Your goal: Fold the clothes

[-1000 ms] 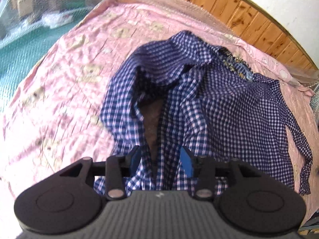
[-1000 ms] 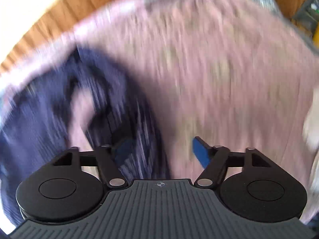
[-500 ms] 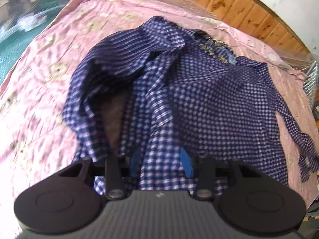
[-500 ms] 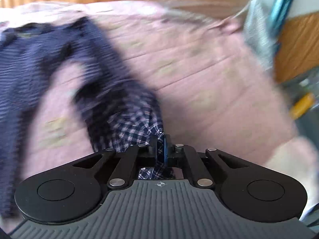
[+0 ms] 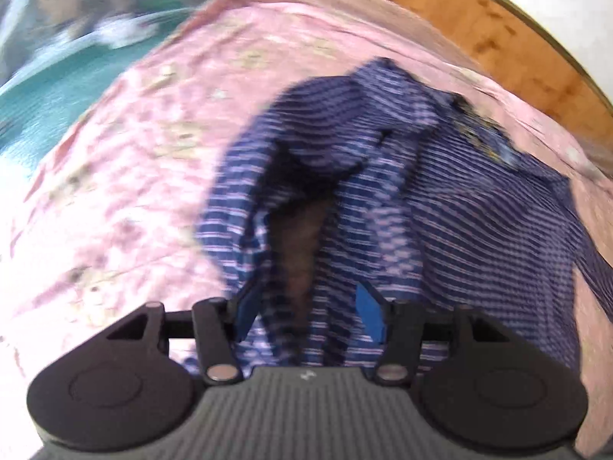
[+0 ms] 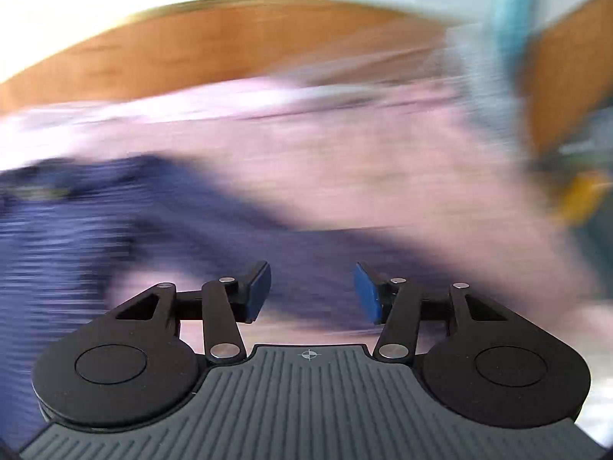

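A bedroom in a home is indicated. A bed (image 5: 126, 176) is seen, covered by a pink patterned sheet (image 5: 161, 115), and a checked shirt (image 5: 440, 207) is spread on it. Behind the bed, warm wood panelling (image 5: 471, 27) is shown, topped by a white wall (image 5: 555, 4). Beside the bed, to the left, a teal surface (image 5: 57, 88) is visible, though its nature cannot be told through the blur. In the right wrist view the same wood panelling (image 6: 237, 53) and pink sheet (image 6: 383, 176) are made out, heavily smeared.
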`<action>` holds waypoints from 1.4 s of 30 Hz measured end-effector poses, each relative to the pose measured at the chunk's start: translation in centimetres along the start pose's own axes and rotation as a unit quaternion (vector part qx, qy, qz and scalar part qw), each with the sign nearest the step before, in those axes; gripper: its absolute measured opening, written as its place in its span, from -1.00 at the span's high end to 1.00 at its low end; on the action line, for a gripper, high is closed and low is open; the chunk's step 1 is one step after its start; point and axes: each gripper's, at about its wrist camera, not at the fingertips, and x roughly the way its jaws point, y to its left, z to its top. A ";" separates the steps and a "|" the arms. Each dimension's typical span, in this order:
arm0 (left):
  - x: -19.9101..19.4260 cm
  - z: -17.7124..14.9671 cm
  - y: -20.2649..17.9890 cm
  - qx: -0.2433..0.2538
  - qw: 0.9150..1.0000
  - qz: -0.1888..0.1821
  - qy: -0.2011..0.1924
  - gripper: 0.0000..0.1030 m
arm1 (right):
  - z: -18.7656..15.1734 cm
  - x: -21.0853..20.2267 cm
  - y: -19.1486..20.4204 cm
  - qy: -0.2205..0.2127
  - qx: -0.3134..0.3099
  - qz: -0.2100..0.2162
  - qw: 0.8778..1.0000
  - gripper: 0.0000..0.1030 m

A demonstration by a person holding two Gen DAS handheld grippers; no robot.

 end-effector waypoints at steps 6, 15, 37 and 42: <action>1.0 -0.9 2.9 -0.074 0.997 0.010 0.000 -0.25 | -1.0 5.0 18.4 0.082 -0.085 0.241 0.963 -0.39; 4.6 1.1 1.4 -0.071 0.995 0.076 0.001 0.97 | -4.9 9.5 30.7 0.149 -0.211 0.309 0.915 -0.47; -3.4 13.1 10.0 0.139 0.976 0.140 -0.087 0.19 | 5.1 8.3 26.9 0.019 -0.350 0.139 0.926 -0.48; -2.7 14.4 1.8 0.291 0.940 0.127 -0.123 -0.01 | 6.9 11.9 25.9 -0.008 -0.435 0.087 0.896 -0.44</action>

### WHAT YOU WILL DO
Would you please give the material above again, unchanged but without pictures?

### RESULT OF THIS TASK
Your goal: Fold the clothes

[-1000 ms] 
[-1000 ms] 
[-500 ms] 
[-500 ms] 
[+0 ms] 
[+0 ms] 

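A bedroom in a home is indicated. A bed (image 5: 126, 176) is seen, covered by a pink patterned sheet (image 5: 161, 115), and a checked shirt (image 5: 440, 207) is spread on it. Behind the bed, warm wood panelling (image 5: 471, 27) is shown, topped by a white wall (image 5: 555, 4). Beside the bed, to the left, a teal surface (image 5: 57, 88) is visible, though its nature cannot be told through the blur. In the right wrist view the same wood panelling (image 6: 237, 53) and pink sheet (image 6: 383, 176) are made out, heavily smeared.
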`<action>` holds waypoints from 1.4 s of 30 Hz measured end-effector poses, each relative to the pose measured at the chunk's start: translation in centimetres along the start pose's own axes and rotation as a unit quaternion (vector part qx, qy, qz and scalar part qw), each with the sign nearest the step before, in those axes; gripper: its absolute measured opening, written as its place in its span, from -1.00 at the span's high end to 1.00 at its low end; on the action line, for a gripper, high is closed and low is open; the chunk's step 1 is one step after its start; point and axes: each gripper's, at about its wrist camera, not at the fingertips, and x roughly the way its jaws point, y to its left, z to its top. A ";" separates the steps and a "|" the arms. Each dimension's typical span, in this order:
arm0 (left):
  - x: -19.9101..19.4260 cm
  - z: -17.7124..14.9671 cm
  - y: -20.2649..17.9890 cm
  - qx: -0.2433..0.2538
  - qw: 0.9150..1.0000
  - qz: -0.1888..0.1821
  - qy: -0.2011..0.1924
  - gripper: 0.0000..0.1030 m
arm1 (right):
  - z: -18.7656..15.1734 cm
  - x: -21.0853..20.2267 cm
  - y: -19.1486..20.4204 cm
  - qy: -0.2205..0.2127
  - qx: -0.3134..0.3099
  - qz: -0.2100..0.2162
  - qw: 0.8778..1.0000
  - gripper: 0.0000..0.1030 m

A demonstration by a person holding two Gen DAS handheld grippers; no robot.

 end-effector waypoints at steps 6, 15, 37 and 42: <action>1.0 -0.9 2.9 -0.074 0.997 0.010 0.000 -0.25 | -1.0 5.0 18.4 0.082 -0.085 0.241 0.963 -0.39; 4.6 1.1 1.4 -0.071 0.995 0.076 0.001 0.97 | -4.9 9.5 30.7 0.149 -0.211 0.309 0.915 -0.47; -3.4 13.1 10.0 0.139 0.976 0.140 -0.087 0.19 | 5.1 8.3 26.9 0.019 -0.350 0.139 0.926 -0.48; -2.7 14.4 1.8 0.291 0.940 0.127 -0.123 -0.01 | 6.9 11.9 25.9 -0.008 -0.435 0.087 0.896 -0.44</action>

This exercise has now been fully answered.